> WHAT YOU ARE ASKED TO DO:
What is needed is an exact copy of all the data.

> COLLECTED MATERIAL:
* * *
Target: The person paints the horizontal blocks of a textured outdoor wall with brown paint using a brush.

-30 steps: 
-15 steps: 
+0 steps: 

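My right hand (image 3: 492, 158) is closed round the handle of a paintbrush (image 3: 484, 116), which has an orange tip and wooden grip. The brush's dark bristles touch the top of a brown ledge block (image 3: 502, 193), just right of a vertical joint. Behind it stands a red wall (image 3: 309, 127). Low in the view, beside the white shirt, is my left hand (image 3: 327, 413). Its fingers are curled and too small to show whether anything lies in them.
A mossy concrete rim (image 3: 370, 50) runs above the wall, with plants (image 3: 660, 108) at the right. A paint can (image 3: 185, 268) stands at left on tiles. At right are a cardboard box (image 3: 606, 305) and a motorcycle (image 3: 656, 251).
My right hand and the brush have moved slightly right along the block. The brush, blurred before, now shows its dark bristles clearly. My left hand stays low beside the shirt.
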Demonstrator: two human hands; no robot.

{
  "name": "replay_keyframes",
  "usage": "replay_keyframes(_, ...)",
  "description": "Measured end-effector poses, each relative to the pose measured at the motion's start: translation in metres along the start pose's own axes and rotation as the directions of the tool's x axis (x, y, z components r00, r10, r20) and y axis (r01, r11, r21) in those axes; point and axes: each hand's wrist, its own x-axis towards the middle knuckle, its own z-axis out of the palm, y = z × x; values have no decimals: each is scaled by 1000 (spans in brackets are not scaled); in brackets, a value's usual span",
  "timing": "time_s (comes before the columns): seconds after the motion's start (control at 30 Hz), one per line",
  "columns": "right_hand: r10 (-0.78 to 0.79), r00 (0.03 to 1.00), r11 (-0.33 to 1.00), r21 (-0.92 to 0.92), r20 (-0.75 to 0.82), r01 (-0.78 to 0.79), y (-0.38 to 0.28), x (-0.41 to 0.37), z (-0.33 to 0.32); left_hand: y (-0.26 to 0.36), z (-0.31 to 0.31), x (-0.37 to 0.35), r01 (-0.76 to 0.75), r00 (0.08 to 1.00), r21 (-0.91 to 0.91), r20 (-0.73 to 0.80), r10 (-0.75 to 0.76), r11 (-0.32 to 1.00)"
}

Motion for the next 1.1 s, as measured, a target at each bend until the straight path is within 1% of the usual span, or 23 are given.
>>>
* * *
> ANSWER FOR THIS EXERCISE:
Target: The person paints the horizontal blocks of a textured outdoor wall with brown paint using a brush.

-30 steps: 
-15 steps: 
+0 steps: 

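My right hand (image 3: 492, 158) is closed round the handle of a paintbrush (image 3: 484, 116), which has an orange tip and wooden grip. The brush's dark bristles touch the top of a brown ledge block (image 3: 502, 193), just right of a vertical joint. Behind it stands a red wall (image 3: 309, 127). Low in the view, beside the white shirt, is my left hand (image 3: 327, 413). Its fingers are curled and too small to show whether anything lies in them.
A mossy concrete rim (image 3: 370, 50) runs above the wall, with plants (image 3: 660, 108) at the right. A paint can (image 3: 185, 268) stands at left on tiles. At right are a cardboard box (image 3: 606, 305) and a motorcycle (image 3: 656, 251).
My right hand and the brush have moved slightly right along the block. The brush, blurred before, now shows its dark bristles clearly. My left hand stays low beside the shirt.
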Demonstrator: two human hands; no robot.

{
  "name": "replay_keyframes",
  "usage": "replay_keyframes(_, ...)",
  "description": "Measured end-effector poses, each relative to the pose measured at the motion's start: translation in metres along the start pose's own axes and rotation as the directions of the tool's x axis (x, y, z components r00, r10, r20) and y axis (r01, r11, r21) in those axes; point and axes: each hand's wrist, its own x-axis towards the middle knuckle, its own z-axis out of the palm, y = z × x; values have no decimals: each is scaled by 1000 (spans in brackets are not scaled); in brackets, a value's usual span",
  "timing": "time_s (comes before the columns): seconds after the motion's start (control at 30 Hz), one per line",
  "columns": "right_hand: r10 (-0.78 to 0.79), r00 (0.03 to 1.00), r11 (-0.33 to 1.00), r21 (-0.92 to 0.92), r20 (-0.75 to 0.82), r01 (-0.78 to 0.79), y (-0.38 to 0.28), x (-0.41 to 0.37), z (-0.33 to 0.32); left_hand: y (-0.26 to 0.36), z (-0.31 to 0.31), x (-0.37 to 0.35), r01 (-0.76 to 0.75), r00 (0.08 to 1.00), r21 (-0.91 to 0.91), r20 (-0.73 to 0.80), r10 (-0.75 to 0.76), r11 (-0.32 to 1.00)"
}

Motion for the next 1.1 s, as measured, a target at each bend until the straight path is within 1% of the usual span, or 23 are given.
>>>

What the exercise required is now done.